Have only just come across this browsing and I feel like crying. Surely this must be the drydock just inside the gates. The Engineer and myself conned the Orpheus from Faslane into this dock. Spent a few months in refit with her then left the last day of September 1980. Doesn't take long for the world to spiral downwards. I'm not one who believes in preserving everything just because it has some history but in cases such as this where the history is so long and memorable, some effort should have been made to make more of it.
Not sure about the drydock, but Scott was, I believe, the oldest shipyard in the World for a number of years before it closed.
It's heartbreaking for all of us who grew up on the Clyde to see scenes like this.
Scotts' was reputed to be the longest continuous family owned shipyard in the world, but I think the palm for the drydock goes to Port Glasgow, but now long filled in. No ladders to bottom, we just had to clamber down the steps on the sides.

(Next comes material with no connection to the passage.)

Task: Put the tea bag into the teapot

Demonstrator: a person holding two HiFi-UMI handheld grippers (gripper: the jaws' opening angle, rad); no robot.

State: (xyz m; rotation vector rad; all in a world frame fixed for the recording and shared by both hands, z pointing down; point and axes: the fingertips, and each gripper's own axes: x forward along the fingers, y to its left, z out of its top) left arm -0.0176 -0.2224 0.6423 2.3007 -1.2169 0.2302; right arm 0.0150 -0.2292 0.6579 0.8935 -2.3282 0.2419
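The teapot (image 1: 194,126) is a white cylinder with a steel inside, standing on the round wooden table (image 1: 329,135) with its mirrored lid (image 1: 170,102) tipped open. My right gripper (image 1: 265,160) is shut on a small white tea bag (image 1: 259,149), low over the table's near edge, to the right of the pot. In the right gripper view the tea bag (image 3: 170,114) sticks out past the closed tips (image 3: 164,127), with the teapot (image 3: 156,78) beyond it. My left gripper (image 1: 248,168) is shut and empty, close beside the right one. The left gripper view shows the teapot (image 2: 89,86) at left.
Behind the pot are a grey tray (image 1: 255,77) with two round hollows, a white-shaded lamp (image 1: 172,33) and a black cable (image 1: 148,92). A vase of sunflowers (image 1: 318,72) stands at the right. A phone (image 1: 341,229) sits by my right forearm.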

Just about half-way down on the right-hand side of the dock was where our howff was, when I was an apprentice electrician here, '64-'69. A very happy time in my life, with good mates. The howff housed a couple of transformers and had a large duct for cables into the drydock, for power supply and welding equipment etc. Being electricians, we were never short of heating and cooking equipment and never cold in there. The electrical manager used to say that it was the only building in the yard without snow on the roof in winter!
I note that in tonight's 'Greenock Telegraph', someone is again raising the subject of somehow obtaining a decommisioned submarine and putting it here as a visitor attraction, similar to what they've done in other countries. Personally, I would like to see something done with the drydock, before it just decays away, or is filled in.